## TRY IT
Reproduce exactly, and only, the lines below from the one containing "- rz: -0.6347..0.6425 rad" through the one containing "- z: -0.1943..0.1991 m".

## PROVIDED INFORMATION
------------------------------
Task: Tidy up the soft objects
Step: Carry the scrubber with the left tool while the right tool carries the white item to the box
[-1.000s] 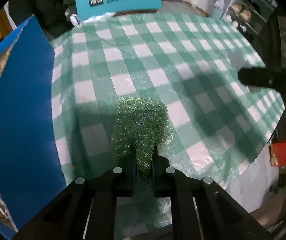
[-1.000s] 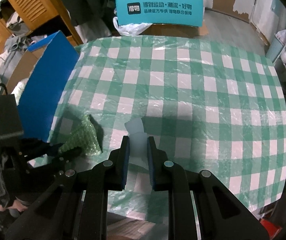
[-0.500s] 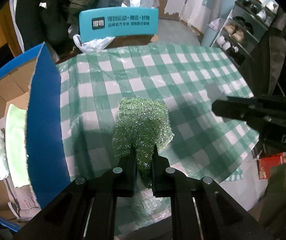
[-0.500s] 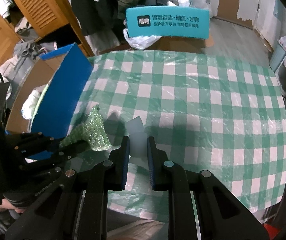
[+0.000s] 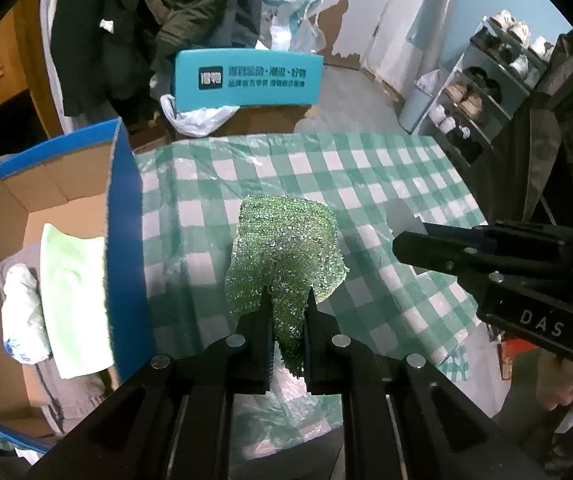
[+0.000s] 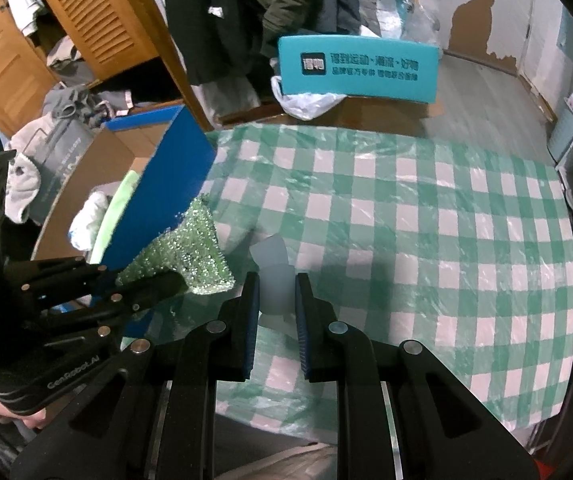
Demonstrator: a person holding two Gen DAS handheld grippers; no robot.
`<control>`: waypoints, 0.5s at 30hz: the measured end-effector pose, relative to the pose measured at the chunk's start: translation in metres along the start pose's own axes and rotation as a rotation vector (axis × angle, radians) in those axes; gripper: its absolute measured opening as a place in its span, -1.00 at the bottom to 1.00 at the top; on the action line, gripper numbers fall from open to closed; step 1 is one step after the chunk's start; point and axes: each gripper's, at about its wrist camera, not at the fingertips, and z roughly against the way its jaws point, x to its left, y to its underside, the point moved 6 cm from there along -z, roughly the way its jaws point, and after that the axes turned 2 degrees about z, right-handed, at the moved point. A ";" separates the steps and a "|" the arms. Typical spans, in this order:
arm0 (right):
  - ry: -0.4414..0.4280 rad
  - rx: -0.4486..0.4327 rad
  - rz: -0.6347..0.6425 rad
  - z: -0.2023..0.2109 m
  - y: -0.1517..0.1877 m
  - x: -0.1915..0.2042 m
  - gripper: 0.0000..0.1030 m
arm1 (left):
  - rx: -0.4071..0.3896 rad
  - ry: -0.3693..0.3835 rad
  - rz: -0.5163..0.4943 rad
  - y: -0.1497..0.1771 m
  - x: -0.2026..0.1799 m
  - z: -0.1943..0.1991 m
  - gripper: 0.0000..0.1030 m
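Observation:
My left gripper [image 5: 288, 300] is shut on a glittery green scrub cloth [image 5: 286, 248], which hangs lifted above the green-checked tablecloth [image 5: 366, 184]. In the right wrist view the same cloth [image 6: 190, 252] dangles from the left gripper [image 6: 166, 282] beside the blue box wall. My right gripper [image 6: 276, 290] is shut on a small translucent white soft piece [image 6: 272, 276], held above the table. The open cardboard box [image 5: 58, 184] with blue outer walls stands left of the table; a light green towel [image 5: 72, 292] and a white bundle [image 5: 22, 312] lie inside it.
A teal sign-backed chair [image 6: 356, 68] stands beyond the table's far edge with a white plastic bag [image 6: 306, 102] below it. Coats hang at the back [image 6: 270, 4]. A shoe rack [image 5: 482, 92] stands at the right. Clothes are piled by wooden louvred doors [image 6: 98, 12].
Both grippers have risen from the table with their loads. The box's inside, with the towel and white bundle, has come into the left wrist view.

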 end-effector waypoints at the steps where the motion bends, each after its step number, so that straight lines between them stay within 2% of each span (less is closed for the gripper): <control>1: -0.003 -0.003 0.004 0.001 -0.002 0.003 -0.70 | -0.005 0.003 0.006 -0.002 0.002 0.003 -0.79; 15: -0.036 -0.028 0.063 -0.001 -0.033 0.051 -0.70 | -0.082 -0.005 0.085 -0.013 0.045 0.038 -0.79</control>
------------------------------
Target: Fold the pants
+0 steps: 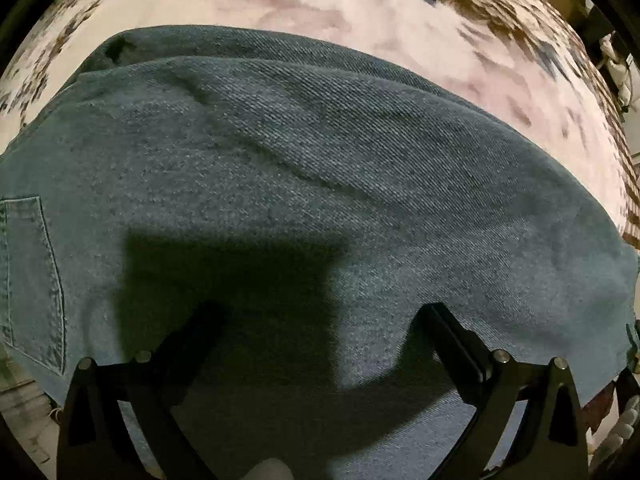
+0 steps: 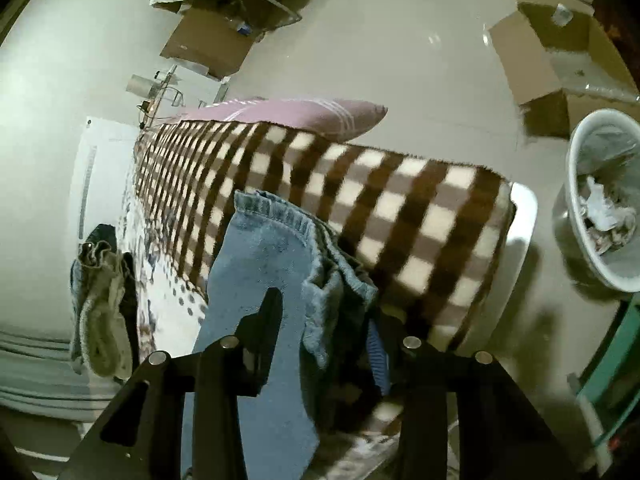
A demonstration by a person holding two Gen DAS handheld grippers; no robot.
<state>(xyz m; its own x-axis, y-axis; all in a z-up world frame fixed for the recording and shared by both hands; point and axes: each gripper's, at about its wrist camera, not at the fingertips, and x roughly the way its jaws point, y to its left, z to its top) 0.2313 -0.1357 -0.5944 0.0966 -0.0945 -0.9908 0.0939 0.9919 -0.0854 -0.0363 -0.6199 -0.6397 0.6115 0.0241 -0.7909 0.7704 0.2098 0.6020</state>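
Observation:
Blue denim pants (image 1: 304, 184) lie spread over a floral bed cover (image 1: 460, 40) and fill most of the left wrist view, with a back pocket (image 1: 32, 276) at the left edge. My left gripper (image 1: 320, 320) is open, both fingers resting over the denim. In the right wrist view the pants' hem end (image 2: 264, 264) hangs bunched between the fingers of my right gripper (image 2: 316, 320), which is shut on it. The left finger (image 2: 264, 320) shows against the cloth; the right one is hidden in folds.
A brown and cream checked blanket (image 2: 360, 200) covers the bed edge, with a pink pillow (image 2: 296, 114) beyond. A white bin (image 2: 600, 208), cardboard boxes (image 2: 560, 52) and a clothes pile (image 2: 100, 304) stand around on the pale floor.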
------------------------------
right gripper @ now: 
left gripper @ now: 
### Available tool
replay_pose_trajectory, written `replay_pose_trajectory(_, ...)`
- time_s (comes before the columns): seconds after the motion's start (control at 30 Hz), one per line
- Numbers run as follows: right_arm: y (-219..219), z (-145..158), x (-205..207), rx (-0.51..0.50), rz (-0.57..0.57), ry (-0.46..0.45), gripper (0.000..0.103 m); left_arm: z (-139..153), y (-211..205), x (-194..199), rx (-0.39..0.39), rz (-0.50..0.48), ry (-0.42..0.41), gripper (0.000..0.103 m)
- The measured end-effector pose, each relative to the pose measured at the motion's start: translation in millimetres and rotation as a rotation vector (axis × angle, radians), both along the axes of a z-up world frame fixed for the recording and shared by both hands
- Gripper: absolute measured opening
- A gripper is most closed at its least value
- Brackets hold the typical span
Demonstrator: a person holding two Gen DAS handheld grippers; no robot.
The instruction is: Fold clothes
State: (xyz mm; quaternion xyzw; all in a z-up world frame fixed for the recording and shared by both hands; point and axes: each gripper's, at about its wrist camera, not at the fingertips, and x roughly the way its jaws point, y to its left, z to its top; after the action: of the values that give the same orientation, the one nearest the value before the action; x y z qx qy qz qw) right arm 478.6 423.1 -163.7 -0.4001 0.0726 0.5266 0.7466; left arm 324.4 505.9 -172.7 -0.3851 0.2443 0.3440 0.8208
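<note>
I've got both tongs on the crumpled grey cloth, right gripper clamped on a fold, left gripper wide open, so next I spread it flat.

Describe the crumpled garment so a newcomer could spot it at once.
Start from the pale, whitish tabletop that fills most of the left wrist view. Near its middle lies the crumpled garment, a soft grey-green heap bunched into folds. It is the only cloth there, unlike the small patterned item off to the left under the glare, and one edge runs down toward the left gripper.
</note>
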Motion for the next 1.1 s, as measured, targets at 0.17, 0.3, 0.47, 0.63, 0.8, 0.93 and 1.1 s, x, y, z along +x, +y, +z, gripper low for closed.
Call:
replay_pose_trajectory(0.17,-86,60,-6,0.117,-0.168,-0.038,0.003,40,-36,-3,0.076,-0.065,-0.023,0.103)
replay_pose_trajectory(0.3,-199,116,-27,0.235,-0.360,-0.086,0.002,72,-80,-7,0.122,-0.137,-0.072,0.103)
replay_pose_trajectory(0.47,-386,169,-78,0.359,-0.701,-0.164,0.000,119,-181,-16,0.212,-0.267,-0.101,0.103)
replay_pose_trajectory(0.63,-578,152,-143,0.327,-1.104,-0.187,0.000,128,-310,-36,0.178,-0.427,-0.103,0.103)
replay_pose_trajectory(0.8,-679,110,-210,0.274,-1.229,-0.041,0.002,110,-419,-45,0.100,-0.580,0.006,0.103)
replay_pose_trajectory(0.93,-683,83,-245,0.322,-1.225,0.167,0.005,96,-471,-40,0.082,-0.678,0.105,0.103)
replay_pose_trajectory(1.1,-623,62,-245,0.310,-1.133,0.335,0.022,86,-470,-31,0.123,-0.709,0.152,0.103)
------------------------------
## ANSWER BOX
  - rz: -0.6347..0.6425 rad
  - z: -0.2023..0.2109 m
  - y: -0.1517..0.1877 m
  - x: -0.1915..0.2042 m
  - gripper: 0.0000..0.1030 m
arm1 (left):
  - rx: -0.4071..0.3896 rad
  - ry: -0.3693..0.3835 rad
  - rz: -0.5163..0.4943 rad
  - y: -0.1497..0.1771 m
  - x: -0.2026..0.1799 m
  - z: -0.1943..0.1991 m

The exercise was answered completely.